--- START ---
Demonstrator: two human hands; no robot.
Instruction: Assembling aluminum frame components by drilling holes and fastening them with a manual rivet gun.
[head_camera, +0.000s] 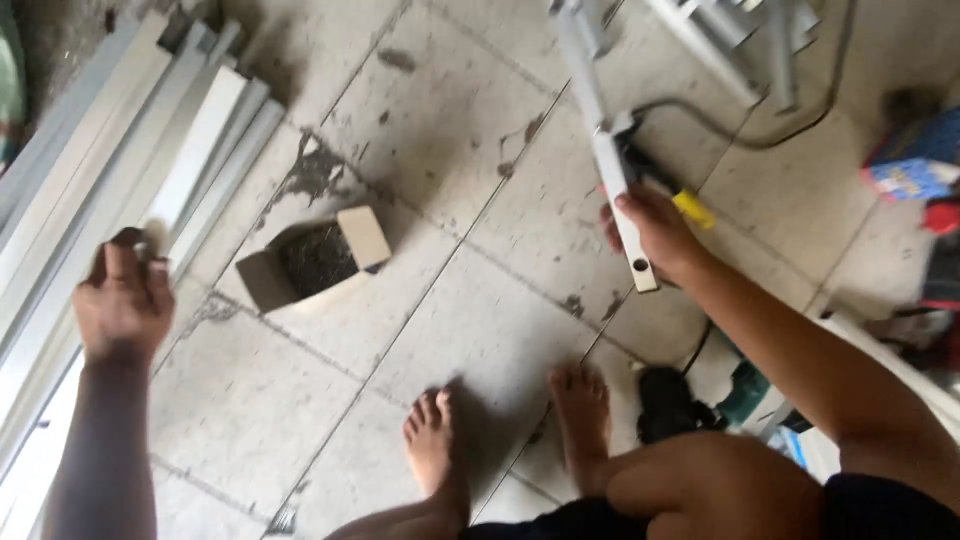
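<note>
My right hand (655, 232) grips a short white metal bar (622, 195) with a hole near its lower end; the bar joins a grey frame piece (578, 50) above it. A yellow-handled tool (692, 208) lies just behind that hand. My left hand (122, 300) reaches out to the left, fingers curled and pinched together; whether it holds something small I cannot tell. It hovers beside a stack of long white metal profiles (130, 150). A small open cardboard box (315, 258) of dark screws sits on the tiled floor between the hands.
My bare feet (500, 430) rest on the dirty tiled floor. A power drill (700, 400) lies by my right foot, with a black cable (760, 135) looping further away. Colourful packages (915, 165) lie at the right edge. More white frame parts (740, 40) are at the top.
</note>
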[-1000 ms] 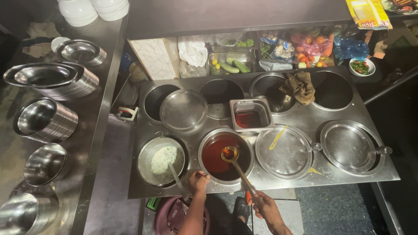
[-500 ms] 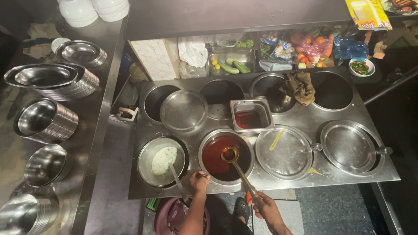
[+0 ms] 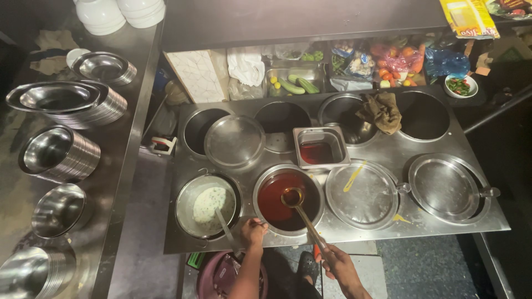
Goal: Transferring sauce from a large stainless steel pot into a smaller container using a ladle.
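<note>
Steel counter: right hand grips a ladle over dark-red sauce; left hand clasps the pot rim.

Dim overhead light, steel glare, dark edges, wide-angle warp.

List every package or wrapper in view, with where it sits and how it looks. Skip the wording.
Yellow packet: top right shelf edge, flat, rectangular, yellow with a pale panel and a red patch.
Blue plastic bag: back right, behind the wells, crumpled, glossy.
Clear bags of vegetables: back shelf left of the blue bag, see-through, red and orange contents.
Printed pouch: back shelf, small, pale with dark print.
</note>
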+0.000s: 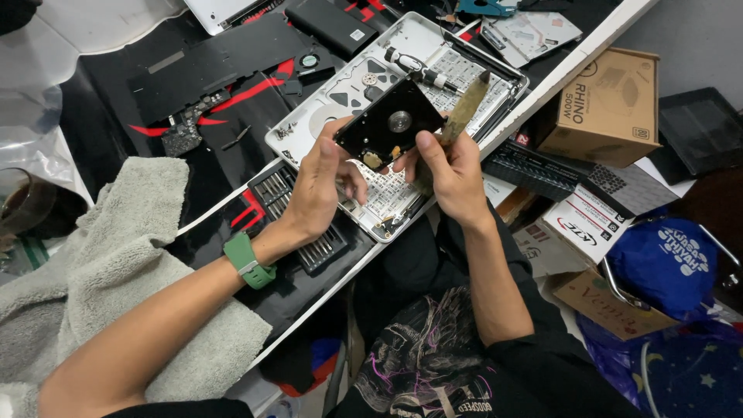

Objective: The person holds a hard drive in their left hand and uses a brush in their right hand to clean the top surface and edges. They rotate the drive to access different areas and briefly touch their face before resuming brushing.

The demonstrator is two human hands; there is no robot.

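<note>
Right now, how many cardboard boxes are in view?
3. A brown box stands at the table's right edge, a white printed box lies below it, and a brown box sits under the blue bag. Others may be hidden in the clutter.

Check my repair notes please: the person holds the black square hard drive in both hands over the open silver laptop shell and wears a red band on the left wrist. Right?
Almost. The wrist band is green, not red, as the head view shows. Otherwise it stands: left hand and right hand hold the black hard drive over the open silver laptop shell.
</note>
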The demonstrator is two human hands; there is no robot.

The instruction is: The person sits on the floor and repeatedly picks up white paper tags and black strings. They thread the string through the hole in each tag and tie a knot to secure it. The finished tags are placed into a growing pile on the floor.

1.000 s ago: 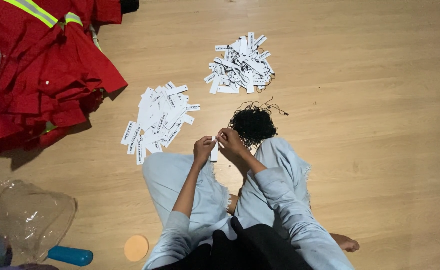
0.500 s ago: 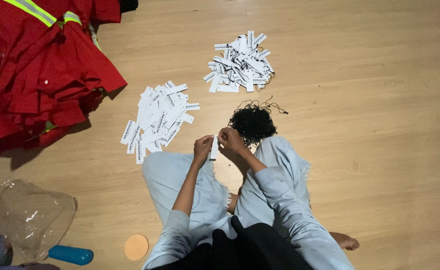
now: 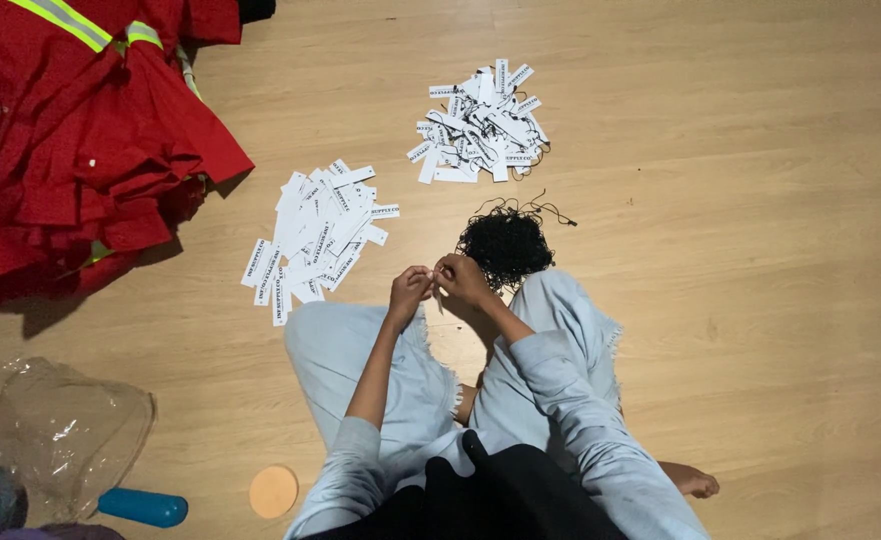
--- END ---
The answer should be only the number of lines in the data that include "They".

◆ Answer to this task:
2